Problem details
Begin at the first line below and copy each line exactly, ending with the line where "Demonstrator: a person" appears.

Exercise data
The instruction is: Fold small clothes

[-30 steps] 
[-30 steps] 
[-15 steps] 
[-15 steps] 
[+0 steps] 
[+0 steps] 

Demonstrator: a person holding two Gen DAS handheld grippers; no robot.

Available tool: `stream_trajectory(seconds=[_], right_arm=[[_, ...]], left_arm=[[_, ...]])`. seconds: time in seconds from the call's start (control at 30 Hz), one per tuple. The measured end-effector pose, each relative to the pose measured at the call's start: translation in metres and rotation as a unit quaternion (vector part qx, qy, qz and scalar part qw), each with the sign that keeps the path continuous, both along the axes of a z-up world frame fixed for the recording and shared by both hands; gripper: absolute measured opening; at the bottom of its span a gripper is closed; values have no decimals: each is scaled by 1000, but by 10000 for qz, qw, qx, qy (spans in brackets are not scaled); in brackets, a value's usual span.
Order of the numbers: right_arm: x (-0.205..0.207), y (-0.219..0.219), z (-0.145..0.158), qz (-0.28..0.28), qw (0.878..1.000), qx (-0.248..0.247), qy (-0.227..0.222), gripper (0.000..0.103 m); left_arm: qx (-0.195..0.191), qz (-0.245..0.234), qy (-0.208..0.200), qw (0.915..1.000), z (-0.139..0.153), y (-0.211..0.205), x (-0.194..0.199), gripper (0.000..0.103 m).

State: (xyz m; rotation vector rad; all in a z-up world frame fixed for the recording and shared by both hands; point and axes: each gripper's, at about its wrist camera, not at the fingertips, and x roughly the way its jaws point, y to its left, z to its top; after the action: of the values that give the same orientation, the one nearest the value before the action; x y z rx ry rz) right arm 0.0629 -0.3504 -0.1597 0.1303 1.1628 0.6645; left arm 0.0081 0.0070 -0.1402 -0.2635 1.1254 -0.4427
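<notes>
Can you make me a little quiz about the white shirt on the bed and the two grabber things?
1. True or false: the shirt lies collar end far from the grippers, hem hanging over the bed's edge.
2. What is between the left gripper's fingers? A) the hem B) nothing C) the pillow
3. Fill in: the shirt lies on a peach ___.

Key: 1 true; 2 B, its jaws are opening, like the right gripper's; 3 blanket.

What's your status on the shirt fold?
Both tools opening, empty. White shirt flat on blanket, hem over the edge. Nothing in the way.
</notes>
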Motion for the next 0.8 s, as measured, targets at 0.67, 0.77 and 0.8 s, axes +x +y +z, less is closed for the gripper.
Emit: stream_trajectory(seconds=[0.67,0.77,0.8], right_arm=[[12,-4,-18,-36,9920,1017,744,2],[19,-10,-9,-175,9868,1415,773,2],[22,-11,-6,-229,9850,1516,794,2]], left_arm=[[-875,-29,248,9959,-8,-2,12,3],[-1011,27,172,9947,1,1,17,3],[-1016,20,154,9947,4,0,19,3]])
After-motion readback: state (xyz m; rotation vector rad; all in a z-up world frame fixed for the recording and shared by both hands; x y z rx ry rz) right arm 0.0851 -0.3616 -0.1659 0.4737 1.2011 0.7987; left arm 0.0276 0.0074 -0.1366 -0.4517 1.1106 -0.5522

Worked solution
The instruction is: Fold small clothes

[-30 steps] 
[-30 steps] 
[-15 steps] 
[-15 steps] 
[+0 steps] 
[+0 steps] 

Demonstrator: a person holding two Gen DAS handheld grippers; no robot.

The output is done.